Há três semanas, o porta-voz interino do Exército de Israel, Jonathan Conricus, já havia declarado que seria "apenas uma questão de tempo" para que os membros do Hamas fossem executados ou capturados "dentro e fora de Gaza", reiterando uma declaração feita pelo primeiro-ministro israelense, Benjamin Netanyahu, em um discurso no dia 25 de outubro.
— A orientação é definitivamente matar ou capturar (...) todos os líderes do Hamas. Já dissemos abertamente. Todos eles estão condenados à morte. E é apenas uma questão de tempo, dentro e fora de Gaza, até que eles sejam capturados ou mortos por Israel — afirmou Conricus na entrevista citada pelo jornal britânico The Guardian.
A Turquia, que defende uma solução de dois Estados para o conflito de décadas, condena a campanha israelense em resposta aos ataques do Hamas em 7 de outubro, que resultaram em mais de 15.500 mortes, segundo o Ministério da Saúde de Gaza.
Em comentário nesta segunda-feira, o presidente da Turquia, Recep Tayyip Erdgogan, voltou a dizer que Netanyahu será julgado como "criminoso de guerra" devido à ofensiva no enclave palestino, e criticou fortemente os países ocidentais que apoiam Israel. Em outra ocasião, na semana passada, chamou Netanyahu de "açougueiro de Gaza" e o acusou de instigar o antissemitismo no mundo.
— Netanyahu já escreveu seu nome na História como o açougueiro de Gaza — disse Erdogan em um discurso aos parlamentares de seu partido. — Netanyahu está colocando em perigo a segurança do povo israelense, assim como de todos os judeus do mundo, ao incitar o antissemitismo com os assassinatos que cometeu em Gaza.
O presidente turco também já chamou Israel diversas vezes de "Estado terrorista" e afirmou que o Hamas é um "grupo de libertadores que protegem sua terra".
A Turquia tem papel-chave em esforços de mediação que envolvam o Hamas. O país, que é integrante da Otan — a aliança militar ocidental encabeçada pelos EUA — recebe altos integrantes do grupo palestino que controla Gaza e não o classifica como terrorista, como já faziam Israel e as potências ocidentais mesmo antes dos ataques terroristas de 7 de outubro.
Ataques no Sul
Israel e os EUA compartilham o objetivo de desmantelar o Hamas, com ênfase em uma operação abrangente no Sul da Faixa de Gaza. Washington apoia Israel, mas enfatiza a necessidade de zonas seguras para limitar as baixas de civis. Enquanto isso, muitas nações alertam Israel contra o uso de força avassaladora no Sul do enclave palestino, especialmente diante do deslocamento de 1,8 milhão de pessoas, segundo a ONU.
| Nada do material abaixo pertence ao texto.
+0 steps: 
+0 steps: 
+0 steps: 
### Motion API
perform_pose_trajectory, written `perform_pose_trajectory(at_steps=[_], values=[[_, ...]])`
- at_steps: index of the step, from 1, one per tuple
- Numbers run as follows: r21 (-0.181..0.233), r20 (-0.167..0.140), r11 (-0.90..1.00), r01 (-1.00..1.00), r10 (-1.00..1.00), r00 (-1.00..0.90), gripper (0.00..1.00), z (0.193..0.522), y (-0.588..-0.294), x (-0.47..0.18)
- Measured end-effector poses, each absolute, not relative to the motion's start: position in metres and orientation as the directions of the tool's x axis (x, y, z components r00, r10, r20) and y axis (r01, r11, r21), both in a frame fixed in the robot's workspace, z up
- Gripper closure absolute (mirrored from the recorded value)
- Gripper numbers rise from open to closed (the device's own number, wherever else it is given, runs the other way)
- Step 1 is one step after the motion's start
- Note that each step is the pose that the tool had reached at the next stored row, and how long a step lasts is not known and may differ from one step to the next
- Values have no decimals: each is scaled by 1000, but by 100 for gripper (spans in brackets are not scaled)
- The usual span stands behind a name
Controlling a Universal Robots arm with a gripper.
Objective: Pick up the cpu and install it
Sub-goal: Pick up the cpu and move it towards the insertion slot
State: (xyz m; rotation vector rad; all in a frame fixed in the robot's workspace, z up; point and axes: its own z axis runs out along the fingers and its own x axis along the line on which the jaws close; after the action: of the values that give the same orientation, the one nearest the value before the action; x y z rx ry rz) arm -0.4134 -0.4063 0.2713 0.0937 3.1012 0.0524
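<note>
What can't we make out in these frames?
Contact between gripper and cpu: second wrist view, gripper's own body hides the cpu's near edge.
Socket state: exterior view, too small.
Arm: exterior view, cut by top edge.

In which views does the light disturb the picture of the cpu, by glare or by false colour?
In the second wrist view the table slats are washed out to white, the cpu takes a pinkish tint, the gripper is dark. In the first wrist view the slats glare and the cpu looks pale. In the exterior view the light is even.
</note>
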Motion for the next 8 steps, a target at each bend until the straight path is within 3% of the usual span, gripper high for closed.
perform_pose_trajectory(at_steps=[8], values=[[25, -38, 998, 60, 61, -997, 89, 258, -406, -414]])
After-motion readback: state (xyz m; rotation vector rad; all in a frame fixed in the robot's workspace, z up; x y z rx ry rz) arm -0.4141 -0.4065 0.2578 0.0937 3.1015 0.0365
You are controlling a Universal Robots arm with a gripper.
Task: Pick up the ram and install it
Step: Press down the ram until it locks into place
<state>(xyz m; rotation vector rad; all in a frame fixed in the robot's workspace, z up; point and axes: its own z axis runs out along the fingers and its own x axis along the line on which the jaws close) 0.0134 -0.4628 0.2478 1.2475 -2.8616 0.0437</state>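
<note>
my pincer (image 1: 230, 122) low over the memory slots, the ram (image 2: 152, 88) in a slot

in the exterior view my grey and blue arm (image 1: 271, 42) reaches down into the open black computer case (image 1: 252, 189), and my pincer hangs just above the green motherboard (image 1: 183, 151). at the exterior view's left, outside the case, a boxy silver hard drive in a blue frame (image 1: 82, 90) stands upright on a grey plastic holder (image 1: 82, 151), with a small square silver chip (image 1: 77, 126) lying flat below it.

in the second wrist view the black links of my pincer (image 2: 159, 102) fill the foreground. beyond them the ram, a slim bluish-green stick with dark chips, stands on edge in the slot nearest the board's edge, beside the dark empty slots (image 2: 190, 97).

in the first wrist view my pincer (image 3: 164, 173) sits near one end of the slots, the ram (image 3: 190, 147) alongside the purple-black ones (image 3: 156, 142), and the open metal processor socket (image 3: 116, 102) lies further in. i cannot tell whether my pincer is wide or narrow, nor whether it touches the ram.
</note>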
Esta fase do conflito ganhou força após o fim, na sexta-feira, de um cessar-fogo de uma semana para libertar alguns reféns israelenses — mediado pelo Catar, Egito e EUA — em troca de prisioneiros palestinos em Israel. Também segue as advertências de Washington sobre as mortes em Gaza desde o início dos combates em Outubro, com o secretário da Defesa dos EUA, Lloyd Austin, alertando para uma potencial "derrota estratégica".
Neste domingo, a região foi atingida por ataques aéreos durante a noite, quando os militares de Israel afirmaram ter atacado cerca de 200 alvos, incluindo depósitos de armas utilizados pelo Hamas. Os ataques ocorreram horas depois das Forças de Israel terem instado aqueles que fugiram para o Sul a deixarem a região mais uma vez.
A ofensiva vai "de casa em casa, de túnel em túnel", disse o porta-voz das Forças Armadas, Daniel Hagari, afirmando que os alvos são baseados em "informações precisas". Ele, entretanto, não fez nenhuma referência às advertências de Washington sobre reduzir as mortes de civis em Gaza e que a destruição vista no Norte "não deveria ser repetida no esforço para erradicar o grupo" no Sul do enclave, controlado pelo Hamas desde 2007.